Your assignment
In this exercise, print only the lines of the records below from the one with "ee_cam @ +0" through the one with "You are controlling", inclusive. Pictures are not part of the copy.

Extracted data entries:

--- START ---

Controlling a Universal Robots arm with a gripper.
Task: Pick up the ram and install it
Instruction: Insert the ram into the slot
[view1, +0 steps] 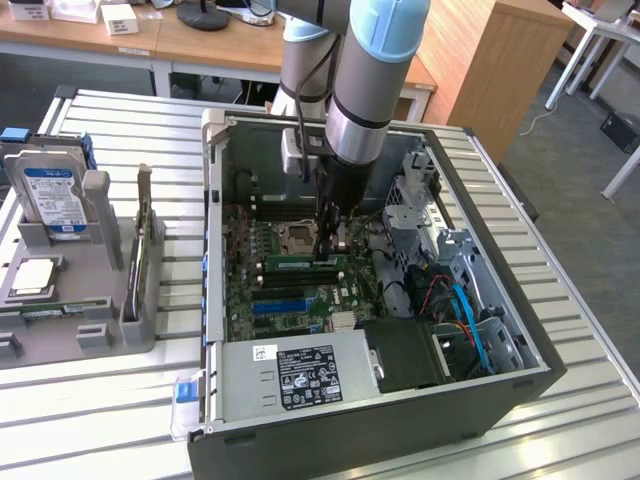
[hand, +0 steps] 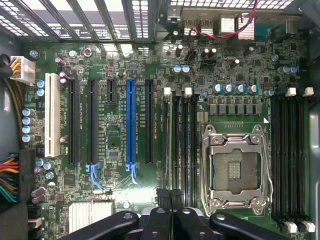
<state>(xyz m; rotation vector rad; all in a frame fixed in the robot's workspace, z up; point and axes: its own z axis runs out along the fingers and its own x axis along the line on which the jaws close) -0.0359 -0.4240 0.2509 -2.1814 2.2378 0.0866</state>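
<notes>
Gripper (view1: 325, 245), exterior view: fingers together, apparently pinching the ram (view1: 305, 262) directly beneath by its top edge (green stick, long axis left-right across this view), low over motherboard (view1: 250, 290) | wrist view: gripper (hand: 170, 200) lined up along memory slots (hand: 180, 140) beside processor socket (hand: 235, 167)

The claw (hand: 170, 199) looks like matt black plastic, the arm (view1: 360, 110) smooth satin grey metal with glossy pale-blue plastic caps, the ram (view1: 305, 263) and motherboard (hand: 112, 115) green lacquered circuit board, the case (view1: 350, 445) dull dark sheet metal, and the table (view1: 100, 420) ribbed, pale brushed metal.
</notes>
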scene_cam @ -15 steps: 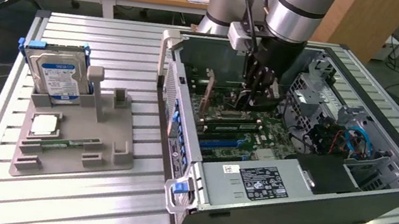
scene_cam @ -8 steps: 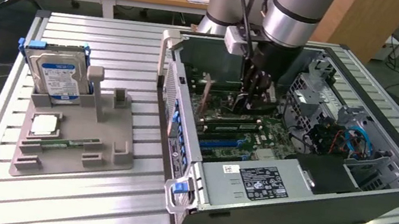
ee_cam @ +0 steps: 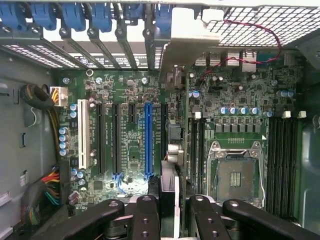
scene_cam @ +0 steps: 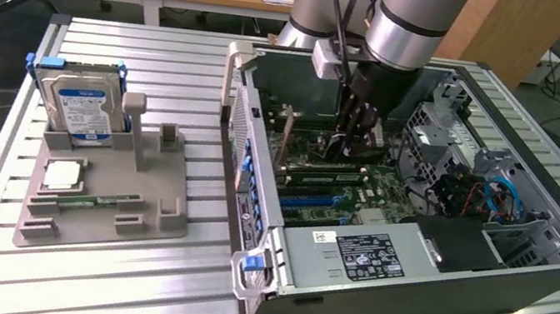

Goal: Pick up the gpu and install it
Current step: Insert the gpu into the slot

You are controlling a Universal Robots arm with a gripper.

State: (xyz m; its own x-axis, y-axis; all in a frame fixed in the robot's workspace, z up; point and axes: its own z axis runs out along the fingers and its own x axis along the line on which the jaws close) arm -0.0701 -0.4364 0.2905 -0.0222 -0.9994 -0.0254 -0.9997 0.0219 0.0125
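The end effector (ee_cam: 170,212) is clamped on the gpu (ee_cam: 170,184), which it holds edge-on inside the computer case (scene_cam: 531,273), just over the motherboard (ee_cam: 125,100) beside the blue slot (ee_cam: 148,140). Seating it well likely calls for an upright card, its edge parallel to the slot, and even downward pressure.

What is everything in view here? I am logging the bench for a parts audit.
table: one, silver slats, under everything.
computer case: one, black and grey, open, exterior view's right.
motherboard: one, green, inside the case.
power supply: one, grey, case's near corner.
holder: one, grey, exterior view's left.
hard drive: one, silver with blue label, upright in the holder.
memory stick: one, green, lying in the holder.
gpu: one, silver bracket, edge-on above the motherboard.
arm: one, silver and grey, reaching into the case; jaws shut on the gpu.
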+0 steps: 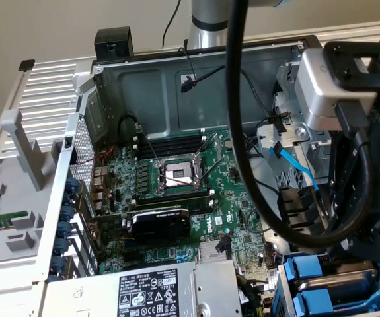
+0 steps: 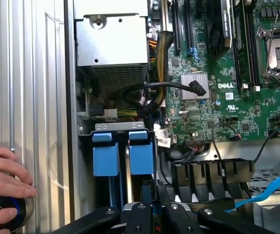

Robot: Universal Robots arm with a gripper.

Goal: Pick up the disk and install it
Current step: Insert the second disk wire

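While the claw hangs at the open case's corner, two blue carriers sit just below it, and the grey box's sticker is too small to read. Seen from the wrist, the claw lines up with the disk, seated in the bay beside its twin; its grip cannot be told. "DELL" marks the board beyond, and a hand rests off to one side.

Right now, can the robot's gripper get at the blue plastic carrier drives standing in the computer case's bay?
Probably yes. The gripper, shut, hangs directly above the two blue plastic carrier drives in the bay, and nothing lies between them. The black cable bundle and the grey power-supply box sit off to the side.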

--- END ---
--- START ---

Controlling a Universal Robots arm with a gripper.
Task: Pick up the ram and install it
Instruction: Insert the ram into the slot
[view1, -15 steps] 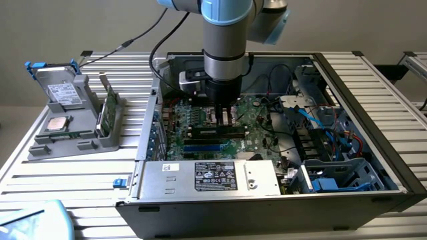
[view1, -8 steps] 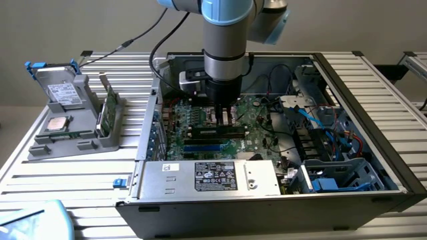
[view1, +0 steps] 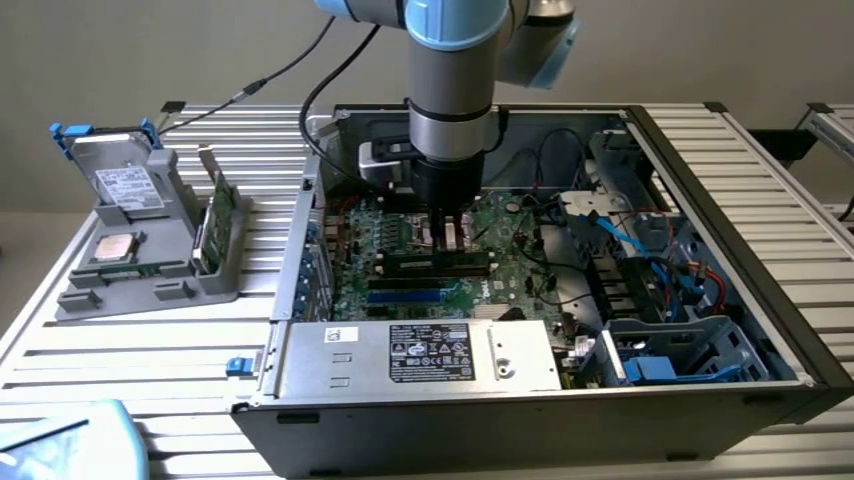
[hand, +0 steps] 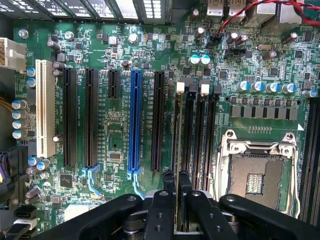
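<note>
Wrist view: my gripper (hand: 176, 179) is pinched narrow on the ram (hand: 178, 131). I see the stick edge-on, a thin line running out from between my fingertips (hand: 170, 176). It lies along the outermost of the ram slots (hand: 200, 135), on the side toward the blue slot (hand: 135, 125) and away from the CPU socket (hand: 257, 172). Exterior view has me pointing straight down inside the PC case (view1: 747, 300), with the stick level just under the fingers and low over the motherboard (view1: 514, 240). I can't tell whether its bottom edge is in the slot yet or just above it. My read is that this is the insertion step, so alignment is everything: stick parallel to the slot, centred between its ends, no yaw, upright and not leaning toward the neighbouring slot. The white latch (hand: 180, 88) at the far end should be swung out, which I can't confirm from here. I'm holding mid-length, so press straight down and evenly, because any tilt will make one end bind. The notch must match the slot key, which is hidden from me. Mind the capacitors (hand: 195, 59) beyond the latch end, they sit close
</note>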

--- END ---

Completed task
ee_cam @ +0 steps: 
scene_cam @ +0 steps: 

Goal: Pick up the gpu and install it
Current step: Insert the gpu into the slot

You are controlling a Universal Robots arm with a gripper.

The answer given above is complete.